A risk-adjusted tool based on three preoperative variables from the National Surgical Quality Improvement Program had a high rate of efficacy in predicting inpatient mortality, which suggests it may be useful in resource-limited settings such as small rural hospitals or low- and middle-income countries.
"By offering a simplified risk-adjustment tool, we can compare surgical outcomes among hospitals on a global scale, regardless of the spectrum of surgical procedures offered or hospital resources," Jamie E. Anderson and associates in the department of surgery, University of California, San Diego, wrote in Archives of Surgery.

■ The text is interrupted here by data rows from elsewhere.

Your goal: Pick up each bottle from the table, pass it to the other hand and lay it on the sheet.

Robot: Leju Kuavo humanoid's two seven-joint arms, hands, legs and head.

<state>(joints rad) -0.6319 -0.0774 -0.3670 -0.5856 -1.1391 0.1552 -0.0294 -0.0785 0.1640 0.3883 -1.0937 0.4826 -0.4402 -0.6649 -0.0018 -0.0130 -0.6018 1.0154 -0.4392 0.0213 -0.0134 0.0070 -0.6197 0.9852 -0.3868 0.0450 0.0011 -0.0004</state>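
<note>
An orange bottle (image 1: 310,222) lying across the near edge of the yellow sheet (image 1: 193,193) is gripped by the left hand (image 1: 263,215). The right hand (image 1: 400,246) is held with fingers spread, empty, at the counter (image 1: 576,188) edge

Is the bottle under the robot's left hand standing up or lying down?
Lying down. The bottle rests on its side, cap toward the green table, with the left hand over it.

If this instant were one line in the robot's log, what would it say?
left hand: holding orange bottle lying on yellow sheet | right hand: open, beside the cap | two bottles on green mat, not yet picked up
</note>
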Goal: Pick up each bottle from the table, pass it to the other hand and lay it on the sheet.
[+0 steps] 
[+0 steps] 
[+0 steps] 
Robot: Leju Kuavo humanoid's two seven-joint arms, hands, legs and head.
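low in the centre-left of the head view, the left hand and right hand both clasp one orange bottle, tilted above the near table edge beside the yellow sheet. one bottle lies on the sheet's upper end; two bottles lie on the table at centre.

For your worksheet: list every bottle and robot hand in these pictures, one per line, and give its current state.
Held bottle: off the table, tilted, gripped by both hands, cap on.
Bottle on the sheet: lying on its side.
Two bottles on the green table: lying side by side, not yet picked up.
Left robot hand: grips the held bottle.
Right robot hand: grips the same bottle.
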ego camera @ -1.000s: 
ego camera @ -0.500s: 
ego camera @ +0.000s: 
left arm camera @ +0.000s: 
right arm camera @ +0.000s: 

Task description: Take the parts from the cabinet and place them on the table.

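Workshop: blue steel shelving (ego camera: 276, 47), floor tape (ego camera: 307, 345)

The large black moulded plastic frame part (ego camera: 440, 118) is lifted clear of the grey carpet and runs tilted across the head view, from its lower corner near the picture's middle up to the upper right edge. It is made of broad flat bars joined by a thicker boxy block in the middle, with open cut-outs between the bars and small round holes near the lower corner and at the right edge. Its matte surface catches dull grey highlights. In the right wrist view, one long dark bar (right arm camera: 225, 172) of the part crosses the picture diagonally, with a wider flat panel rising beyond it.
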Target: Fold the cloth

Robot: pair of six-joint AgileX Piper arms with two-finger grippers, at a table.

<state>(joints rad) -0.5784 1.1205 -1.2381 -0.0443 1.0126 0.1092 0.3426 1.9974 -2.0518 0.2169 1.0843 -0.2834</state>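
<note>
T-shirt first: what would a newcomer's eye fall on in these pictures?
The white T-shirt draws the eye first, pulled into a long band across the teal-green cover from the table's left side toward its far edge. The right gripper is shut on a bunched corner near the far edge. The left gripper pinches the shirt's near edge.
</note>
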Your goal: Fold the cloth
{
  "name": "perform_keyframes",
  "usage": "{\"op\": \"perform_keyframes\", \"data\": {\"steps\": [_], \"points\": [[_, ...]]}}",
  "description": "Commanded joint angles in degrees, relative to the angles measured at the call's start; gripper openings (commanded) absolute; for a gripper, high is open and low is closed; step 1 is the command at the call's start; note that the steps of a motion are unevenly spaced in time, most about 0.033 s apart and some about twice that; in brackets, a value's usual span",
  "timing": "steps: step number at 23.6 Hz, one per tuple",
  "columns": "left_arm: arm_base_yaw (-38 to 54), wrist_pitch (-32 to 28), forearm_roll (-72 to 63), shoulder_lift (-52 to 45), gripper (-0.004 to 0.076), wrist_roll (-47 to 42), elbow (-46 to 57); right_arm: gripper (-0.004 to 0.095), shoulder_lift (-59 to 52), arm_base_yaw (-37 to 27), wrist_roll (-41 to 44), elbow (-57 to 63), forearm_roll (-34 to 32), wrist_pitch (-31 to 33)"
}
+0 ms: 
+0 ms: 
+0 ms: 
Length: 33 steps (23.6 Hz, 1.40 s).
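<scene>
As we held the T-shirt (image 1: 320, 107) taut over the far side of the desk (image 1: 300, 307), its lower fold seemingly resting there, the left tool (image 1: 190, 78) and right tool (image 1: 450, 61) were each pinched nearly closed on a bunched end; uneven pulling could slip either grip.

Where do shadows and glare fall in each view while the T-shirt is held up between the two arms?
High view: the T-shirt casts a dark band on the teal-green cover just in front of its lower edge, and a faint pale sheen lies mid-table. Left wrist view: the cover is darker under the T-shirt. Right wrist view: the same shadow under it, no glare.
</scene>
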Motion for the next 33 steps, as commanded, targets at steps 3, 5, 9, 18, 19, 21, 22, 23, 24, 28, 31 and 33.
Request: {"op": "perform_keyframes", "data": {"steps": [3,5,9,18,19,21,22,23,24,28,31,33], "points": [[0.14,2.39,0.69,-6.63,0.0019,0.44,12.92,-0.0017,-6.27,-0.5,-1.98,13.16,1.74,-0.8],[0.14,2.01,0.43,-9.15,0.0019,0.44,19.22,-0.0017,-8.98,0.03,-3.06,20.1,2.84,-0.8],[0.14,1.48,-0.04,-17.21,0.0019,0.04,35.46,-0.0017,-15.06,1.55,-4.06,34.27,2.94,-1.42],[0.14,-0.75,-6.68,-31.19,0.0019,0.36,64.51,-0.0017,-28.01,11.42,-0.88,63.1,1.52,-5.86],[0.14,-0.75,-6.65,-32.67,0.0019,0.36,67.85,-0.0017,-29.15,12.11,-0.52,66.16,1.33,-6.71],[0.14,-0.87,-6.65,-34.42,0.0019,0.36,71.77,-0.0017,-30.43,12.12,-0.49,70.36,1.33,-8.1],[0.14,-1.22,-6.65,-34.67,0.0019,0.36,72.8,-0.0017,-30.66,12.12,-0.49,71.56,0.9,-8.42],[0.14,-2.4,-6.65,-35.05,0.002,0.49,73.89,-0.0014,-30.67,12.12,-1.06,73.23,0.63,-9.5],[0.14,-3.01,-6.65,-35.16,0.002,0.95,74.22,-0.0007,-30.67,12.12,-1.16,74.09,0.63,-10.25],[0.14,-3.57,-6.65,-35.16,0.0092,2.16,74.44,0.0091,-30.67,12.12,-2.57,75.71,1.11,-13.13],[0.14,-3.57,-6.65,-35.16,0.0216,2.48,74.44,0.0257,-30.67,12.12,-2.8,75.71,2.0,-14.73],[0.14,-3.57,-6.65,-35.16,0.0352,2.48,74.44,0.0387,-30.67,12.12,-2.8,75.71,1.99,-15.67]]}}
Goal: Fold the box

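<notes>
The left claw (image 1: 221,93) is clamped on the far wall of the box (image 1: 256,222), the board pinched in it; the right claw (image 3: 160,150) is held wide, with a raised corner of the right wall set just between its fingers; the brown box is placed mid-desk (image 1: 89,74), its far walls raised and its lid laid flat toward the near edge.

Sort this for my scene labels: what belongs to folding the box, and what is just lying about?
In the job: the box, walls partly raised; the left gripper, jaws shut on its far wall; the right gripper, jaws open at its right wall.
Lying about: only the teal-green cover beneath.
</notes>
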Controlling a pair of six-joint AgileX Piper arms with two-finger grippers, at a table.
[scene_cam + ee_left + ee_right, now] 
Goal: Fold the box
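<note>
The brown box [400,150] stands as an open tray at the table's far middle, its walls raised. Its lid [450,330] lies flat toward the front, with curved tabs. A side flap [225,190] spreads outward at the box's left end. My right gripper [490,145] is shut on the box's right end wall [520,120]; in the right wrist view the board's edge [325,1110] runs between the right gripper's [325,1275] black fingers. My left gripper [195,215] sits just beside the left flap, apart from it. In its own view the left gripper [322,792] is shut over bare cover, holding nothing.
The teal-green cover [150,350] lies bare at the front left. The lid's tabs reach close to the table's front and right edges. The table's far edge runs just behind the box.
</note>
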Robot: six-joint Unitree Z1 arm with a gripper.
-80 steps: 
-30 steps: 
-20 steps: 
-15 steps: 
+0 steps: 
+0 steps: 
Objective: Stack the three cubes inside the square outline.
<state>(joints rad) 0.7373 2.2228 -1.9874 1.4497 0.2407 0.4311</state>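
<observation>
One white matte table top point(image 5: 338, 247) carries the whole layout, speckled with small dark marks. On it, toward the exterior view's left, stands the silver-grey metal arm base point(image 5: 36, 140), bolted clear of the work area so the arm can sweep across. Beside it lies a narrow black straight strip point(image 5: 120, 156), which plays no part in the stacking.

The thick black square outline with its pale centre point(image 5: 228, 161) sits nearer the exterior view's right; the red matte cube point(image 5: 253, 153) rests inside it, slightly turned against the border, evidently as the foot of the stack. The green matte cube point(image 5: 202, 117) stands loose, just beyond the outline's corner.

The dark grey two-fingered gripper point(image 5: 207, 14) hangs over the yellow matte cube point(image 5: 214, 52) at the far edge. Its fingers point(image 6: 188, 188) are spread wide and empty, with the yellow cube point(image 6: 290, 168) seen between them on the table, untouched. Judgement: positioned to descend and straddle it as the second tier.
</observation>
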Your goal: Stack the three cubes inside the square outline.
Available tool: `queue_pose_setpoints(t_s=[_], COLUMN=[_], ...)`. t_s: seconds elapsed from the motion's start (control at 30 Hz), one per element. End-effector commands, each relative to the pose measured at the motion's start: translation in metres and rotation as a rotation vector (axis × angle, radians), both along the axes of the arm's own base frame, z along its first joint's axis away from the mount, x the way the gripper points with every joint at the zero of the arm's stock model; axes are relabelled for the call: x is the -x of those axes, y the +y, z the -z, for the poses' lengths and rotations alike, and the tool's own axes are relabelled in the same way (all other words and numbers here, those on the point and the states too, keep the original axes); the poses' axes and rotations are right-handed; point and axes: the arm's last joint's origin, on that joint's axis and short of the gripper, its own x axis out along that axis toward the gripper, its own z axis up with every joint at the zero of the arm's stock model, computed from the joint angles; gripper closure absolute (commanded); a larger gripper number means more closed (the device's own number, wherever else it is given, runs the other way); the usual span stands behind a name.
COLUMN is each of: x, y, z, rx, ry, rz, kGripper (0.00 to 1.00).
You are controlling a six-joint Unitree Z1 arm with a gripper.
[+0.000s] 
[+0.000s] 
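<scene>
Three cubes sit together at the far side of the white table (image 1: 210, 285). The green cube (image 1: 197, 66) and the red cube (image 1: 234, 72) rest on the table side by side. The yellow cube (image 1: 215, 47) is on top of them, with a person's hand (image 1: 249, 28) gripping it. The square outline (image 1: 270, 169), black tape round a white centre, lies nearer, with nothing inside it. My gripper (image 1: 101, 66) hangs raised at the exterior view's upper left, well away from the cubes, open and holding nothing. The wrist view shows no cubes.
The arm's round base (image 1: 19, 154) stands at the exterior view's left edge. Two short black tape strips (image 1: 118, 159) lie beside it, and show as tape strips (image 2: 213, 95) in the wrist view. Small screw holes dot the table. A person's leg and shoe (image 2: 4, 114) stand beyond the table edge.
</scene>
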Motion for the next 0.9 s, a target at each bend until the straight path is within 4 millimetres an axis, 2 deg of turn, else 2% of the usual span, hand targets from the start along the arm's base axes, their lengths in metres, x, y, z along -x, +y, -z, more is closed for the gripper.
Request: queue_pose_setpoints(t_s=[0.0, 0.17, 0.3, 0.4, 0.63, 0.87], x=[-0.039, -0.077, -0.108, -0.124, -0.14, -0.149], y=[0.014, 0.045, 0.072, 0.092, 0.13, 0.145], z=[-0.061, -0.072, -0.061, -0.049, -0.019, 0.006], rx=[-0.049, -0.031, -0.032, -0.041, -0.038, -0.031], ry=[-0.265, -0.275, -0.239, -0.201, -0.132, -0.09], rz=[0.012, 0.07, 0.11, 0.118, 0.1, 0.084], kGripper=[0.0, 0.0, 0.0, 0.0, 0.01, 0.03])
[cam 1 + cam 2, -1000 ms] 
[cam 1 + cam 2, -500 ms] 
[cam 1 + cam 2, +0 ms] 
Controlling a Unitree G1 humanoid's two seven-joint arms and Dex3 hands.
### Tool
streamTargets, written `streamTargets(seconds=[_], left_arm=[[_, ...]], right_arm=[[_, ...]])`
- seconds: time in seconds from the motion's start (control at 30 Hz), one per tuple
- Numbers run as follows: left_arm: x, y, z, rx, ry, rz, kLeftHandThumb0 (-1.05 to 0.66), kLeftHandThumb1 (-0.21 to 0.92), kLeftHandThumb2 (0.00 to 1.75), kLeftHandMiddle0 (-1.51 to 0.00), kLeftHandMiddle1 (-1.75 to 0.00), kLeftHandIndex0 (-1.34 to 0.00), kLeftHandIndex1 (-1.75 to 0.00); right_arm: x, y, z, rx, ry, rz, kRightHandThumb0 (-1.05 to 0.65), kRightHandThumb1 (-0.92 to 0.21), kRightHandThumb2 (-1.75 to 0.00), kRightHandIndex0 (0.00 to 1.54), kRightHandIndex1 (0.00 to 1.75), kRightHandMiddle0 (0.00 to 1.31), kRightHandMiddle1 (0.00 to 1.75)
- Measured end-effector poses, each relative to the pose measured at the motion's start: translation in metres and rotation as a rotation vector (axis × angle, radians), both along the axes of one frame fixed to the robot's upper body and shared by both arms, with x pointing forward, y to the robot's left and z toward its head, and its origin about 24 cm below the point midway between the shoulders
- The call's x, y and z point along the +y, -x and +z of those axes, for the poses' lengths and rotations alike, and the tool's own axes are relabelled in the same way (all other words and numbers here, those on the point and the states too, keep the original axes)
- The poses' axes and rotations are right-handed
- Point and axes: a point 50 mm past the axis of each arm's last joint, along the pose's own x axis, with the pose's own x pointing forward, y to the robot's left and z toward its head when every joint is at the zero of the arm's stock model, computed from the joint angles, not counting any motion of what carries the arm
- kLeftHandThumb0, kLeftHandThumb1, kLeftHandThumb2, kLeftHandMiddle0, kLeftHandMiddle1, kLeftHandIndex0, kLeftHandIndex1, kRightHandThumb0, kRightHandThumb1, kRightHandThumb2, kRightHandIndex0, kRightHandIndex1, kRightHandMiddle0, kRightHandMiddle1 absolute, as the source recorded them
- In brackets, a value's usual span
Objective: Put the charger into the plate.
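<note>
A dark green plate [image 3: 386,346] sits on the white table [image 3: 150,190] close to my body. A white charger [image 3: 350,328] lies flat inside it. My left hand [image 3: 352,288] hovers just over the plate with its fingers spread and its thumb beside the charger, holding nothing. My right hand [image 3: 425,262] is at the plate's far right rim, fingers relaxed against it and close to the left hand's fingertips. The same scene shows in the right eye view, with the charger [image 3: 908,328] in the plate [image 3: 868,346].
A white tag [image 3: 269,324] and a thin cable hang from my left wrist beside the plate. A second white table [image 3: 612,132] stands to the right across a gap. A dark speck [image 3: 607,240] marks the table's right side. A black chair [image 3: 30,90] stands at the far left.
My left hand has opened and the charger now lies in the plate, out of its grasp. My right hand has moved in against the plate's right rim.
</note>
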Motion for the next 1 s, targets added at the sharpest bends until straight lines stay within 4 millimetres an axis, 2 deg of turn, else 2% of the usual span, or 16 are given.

"Although participation in programs such as the NSQIP offers administrative support and comparison of outcomes among participating hospitals, the low-cost options reported can expand the number of hospitals that participate in risk-adjustment outcomes analysis and quality improvement programs," they added.
The American College of Surgeons’ NSQIP risk-adjusted tool uses more than 130 variables plus a 30-day patient follow-up, and thus is not affordable for use in settings where resources are limited, including small, rural hospitals, the authors pointed out (Arch. Surg. 2012;147:798-803).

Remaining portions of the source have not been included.